Source data
= = = =

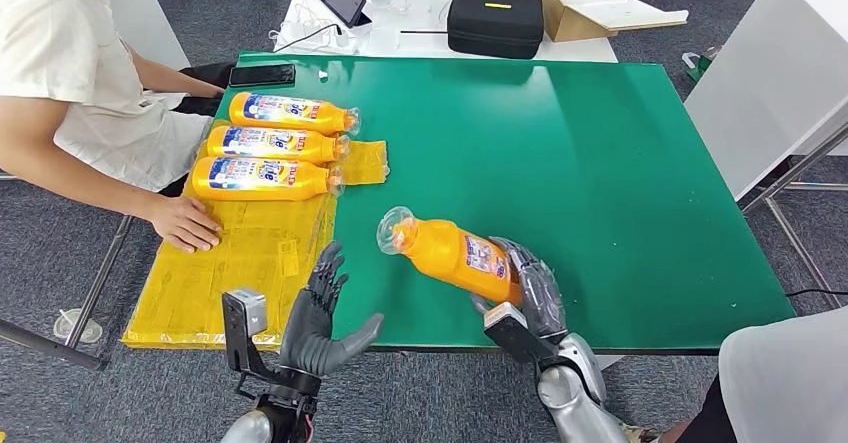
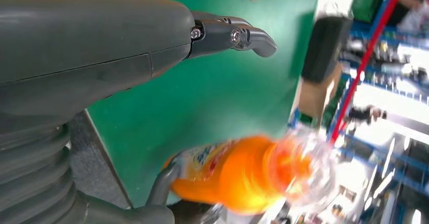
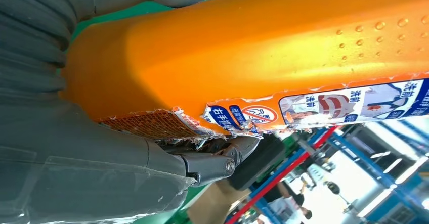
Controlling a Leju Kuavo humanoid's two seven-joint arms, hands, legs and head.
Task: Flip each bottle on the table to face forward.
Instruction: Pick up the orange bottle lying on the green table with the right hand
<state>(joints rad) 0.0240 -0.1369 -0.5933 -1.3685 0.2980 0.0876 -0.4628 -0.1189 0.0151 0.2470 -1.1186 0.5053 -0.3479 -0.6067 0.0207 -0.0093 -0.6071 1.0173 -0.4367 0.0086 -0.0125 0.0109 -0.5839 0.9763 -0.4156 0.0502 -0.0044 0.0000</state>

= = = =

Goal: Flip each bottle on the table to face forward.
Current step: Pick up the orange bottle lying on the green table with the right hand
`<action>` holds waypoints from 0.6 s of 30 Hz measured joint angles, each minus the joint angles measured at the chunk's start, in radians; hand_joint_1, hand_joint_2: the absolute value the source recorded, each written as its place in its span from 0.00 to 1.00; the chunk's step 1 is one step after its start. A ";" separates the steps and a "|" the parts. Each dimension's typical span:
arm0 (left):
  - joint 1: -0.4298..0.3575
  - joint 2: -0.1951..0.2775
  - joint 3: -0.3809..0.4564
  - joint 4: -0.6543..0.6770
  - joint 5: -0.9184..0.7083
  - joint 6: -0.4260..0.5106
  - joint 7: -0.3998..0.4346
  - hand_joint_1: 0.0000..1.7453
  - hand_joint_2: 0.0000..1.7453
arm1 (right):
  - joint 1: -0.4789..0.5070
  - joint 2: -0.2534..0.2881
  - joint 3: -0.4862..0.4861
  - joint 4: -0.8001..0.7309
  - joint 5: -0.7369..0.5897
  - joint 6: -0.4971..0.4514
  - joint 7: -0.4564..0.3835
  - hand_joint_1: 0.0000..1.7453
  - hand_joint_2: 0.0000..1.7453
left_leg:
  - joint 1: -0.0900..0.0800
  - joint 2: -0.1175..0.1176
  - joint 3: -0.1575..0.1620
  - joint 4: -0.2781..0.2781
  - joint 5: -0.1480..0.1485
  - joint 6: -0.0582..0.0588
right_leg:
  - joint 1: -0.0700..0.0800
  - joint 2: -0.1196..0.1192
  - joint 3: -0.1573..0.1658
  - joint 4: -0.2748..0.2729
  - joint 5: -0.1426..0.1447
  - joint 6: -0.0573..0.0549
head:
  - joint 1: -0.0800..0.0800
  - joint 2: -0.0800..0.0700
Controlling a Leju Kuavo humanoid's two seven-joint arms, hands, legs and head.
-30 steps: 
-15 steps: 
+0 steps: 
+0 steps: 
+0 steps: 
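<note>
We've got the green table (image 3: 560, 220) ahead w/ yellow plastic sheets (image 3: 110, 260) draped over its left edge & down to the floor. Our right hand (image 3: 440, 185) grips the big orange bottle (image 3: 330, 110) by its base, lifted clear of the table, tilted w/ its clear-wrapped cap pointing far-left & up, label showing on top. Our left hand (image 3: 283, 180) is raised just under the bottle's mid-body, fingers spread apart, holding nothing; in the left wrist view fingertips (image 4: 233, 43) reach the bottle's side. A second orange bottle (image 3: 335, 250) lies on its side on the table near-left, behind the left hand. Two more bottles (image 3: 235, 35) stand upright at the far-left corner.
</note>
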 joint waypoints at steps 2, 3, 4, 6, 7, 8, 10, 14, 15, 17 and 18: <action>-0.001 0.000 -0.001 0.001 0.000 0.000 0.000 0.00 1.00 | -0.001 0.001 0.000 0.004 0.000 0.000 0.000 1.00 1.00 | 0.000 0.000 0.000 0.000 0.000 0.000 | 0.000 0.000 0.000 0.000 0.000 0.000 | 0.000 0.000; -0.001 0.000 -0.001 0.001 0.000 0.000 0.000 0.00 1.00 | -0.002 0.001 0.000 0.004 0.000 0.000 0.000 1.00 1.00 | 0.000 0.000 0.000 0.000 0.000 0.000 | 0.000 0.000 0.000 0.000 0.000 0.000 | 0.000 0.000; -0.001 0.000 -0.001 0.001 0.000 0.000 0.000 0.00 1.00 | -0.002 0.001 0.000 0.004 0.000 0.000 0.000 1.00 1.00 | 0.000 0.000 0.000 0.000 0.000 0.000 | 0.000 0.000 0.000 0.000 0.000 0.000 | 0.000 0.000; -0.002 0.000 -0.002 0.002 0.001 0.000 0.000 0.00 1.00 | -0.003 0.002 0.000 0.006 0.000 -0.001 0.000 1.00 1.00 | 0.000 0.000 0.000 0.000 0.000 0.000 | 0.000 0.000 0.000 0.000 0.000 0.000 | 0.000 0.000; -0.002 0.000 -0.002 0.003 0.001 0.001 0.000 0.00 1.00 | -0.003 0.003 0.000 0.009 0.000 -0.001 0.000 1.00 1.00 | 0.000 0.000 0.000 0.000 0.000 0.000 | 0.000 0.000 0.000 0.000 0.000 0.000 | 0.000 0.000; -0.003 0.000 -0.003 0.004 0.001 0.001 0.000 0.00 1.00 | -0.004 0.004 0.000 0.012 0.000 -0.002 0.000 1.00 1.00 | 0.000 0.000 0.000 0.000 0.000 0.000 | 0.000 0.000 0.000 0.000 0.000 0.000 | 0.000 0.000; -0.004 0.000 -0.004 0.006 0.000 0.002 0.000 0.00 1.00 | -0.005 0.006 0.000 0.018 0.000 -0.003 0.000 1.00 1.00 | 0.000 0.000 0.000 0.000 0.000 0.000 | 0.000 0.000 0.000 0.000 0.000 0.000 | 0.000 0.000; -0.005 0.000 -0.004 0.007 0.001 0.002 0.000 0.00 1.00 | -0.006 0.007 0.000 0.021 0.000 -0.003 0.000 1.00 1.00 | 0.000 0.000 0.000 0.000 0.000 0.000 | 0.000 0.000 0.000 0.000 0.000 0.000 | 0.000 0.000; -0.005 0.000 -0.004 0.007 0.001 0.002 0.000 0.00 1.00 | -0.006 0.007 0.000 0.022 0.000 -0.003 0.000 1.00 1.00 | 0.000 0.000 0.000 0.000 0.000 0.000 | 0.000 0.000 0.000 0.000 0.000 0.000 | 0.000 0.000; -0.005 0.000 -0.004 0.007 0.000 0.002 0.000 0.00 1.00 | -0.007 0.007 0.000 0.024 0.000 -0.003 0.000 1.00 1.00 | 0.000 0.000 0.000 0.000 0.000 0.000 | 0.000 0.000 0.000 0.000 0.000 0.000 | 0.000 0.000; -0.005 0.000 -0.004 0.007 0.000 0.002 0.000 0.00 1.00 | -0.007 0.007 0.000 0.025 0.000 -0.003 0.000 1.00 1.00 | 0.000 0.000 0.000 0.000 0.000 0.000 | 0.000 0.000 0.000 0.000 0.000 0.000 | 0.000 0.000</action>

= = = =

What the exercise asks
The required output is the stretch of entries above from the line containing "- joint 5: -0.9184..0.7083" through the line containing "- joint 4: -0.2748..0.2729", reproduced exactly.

Answer section
  - joint 5: -0.9184..0.7083
  - joint 6: -0.4260..0.5106
  - joint 7: -0.3998..0.4346
  - hand_joint_1: 0.0000..1.7453
  - hand_joint_2: 0.0000..1.7453
arm1 (right):
  - joint 1: -0.4789..0.5070
  - joint 2: -0.2534..0.2881
  - joint 3: -0.4862..0.4861
  - joint 4: -0.8001..0.7309
  - joint 5: -0.7369..0.5897
  - joint 6: -0.4971..0.4514
  - joint 7: -0.4564..0.3835
  - hand_joint_1: 0.0000..1.7453
  - hand_joint_2: 0.0000..1.7453
left_leg:
  - joint 1: -0.0900..0.0800
  - joint 2: -0.1175..0.1176
  - joint 3: -0.1575..0.1620
  - joint 4: -0.2781..0.2781
  - joint 5: -0.1480..0.1485
  - joint 6: -0.0582..0.0588
right_leg:
  - joint 1: -0.0700..0.0800
  - joint 2: -0.1196..0.1192
  - joint 3: -0.1573..0.1658
  - joint 4: -0.2748..0.2729

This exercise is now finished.